* [Given information]
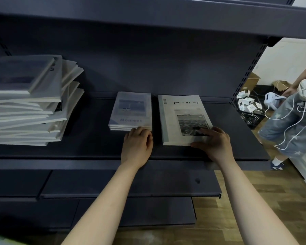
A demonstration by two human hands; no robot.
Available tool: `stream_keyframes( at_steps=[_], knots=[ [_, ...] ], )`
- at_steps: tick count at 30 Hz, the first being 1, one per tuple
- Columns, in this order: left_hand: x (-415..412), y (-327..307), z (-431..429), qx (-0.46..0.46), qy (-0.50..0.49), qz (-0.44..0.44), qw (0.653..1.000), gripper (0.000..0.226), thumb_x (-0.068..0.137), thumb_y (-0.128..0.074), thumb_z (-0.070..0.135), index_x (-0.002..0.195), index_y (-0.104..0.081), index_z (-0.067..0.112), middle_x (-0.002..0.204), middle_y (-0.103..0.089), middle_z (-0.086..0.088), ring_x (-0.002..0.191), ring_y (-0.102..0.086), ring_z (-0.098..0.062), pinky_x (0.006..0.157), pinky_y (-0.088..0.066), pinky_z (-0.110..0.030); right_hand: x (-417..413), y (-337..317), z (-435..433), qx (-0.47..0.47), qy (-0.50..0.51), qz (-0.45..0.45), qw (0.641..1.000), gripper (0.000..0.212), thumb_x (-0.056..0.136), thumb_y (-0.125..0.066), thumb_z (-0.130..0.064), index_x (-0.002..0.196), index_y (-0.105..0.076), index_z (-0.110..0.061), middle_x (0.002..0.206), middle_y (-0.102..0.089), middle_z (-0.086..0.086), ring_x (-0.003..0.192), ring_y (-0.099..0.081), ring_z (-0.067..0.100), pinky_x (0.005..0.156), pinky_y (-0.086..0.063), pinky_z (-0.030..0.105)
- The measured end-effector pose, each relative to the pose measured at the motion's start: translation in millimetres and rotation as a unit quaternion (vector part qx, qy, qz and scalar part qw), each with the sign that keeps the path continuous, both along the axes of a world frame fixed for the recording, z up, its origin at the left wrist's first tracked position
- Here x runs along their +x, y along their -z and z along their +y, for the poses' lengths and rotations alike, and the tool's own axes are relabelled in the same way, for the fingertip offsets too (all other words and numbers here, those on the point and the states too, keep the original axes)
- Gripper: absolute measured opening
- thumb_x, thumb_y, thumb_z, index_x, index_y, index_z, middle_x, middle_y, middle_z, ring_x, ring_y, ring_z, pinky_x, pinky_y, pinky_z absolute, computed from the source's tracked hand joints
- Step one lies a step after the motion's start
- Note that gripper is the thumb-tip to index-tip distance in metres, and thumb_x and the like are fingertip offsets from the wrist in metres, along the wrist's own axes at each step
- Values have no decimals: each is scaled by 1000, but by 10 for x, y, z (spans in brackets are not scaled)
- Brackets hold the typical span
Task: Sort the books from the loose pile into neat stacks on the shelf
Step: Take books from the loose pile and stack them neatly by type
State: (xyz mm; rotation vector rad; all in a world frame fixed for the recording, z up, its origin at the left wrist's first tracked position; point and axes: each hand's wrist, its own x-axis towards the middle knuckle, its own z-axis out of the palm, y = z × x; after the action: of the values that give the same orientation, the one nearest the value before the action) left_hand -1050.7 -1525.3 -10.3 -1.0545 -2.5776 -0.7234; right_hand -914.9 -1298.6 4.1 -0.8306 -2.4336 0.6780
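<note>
a: where do the books stand?

b: two neat stacks sit mid-shelf, side by side but apart. the "moment" stack (130, 111) on the left is a few thin copies deep. the "time & memory" stack (182, 119) to its right is larger in format, and i can't tell how many books are in it.

a: and the pile?

b: the loose pile (30, 103) is at the far left of the shelf (88, 147), well apart from the stacks. it is tall and skewed, with covers and corners fanning out at several angles. i'd judge most of the sorting is left.

a: the hands?

b: the left hand (137, 145) is loosely curled, knuckles up, its fingertips against the near edge of the moment stack. it grips nothing that i can see. the right hand (215, 140) lies spread on the near right corner of the time & memory stack, fingers flat on the cover and thumb along the near edge, pressing more than holding. both seem to be squaring up edges.

a: anything else around?

b: another person (293, 110) stands off to the right on the wood floor, beside a crate of small boxes (248, 107).
</note>
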Motion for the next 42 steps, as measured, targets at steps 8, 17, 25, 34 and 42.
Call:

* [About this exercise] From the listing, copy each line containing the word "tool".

* [Your solution]
Available tool: `stream_keyframes( at_steps=[_], knots=[ [_, ...] ], )`
- Here x runs along their +x, y along their -z and z along their +y, for the poses' lengths and rotations alike, and the tool's own axes are relabelled in the same way, for the fingertip offsets too (all other words and numbers here, those on the point and the states too, keep the original axes)

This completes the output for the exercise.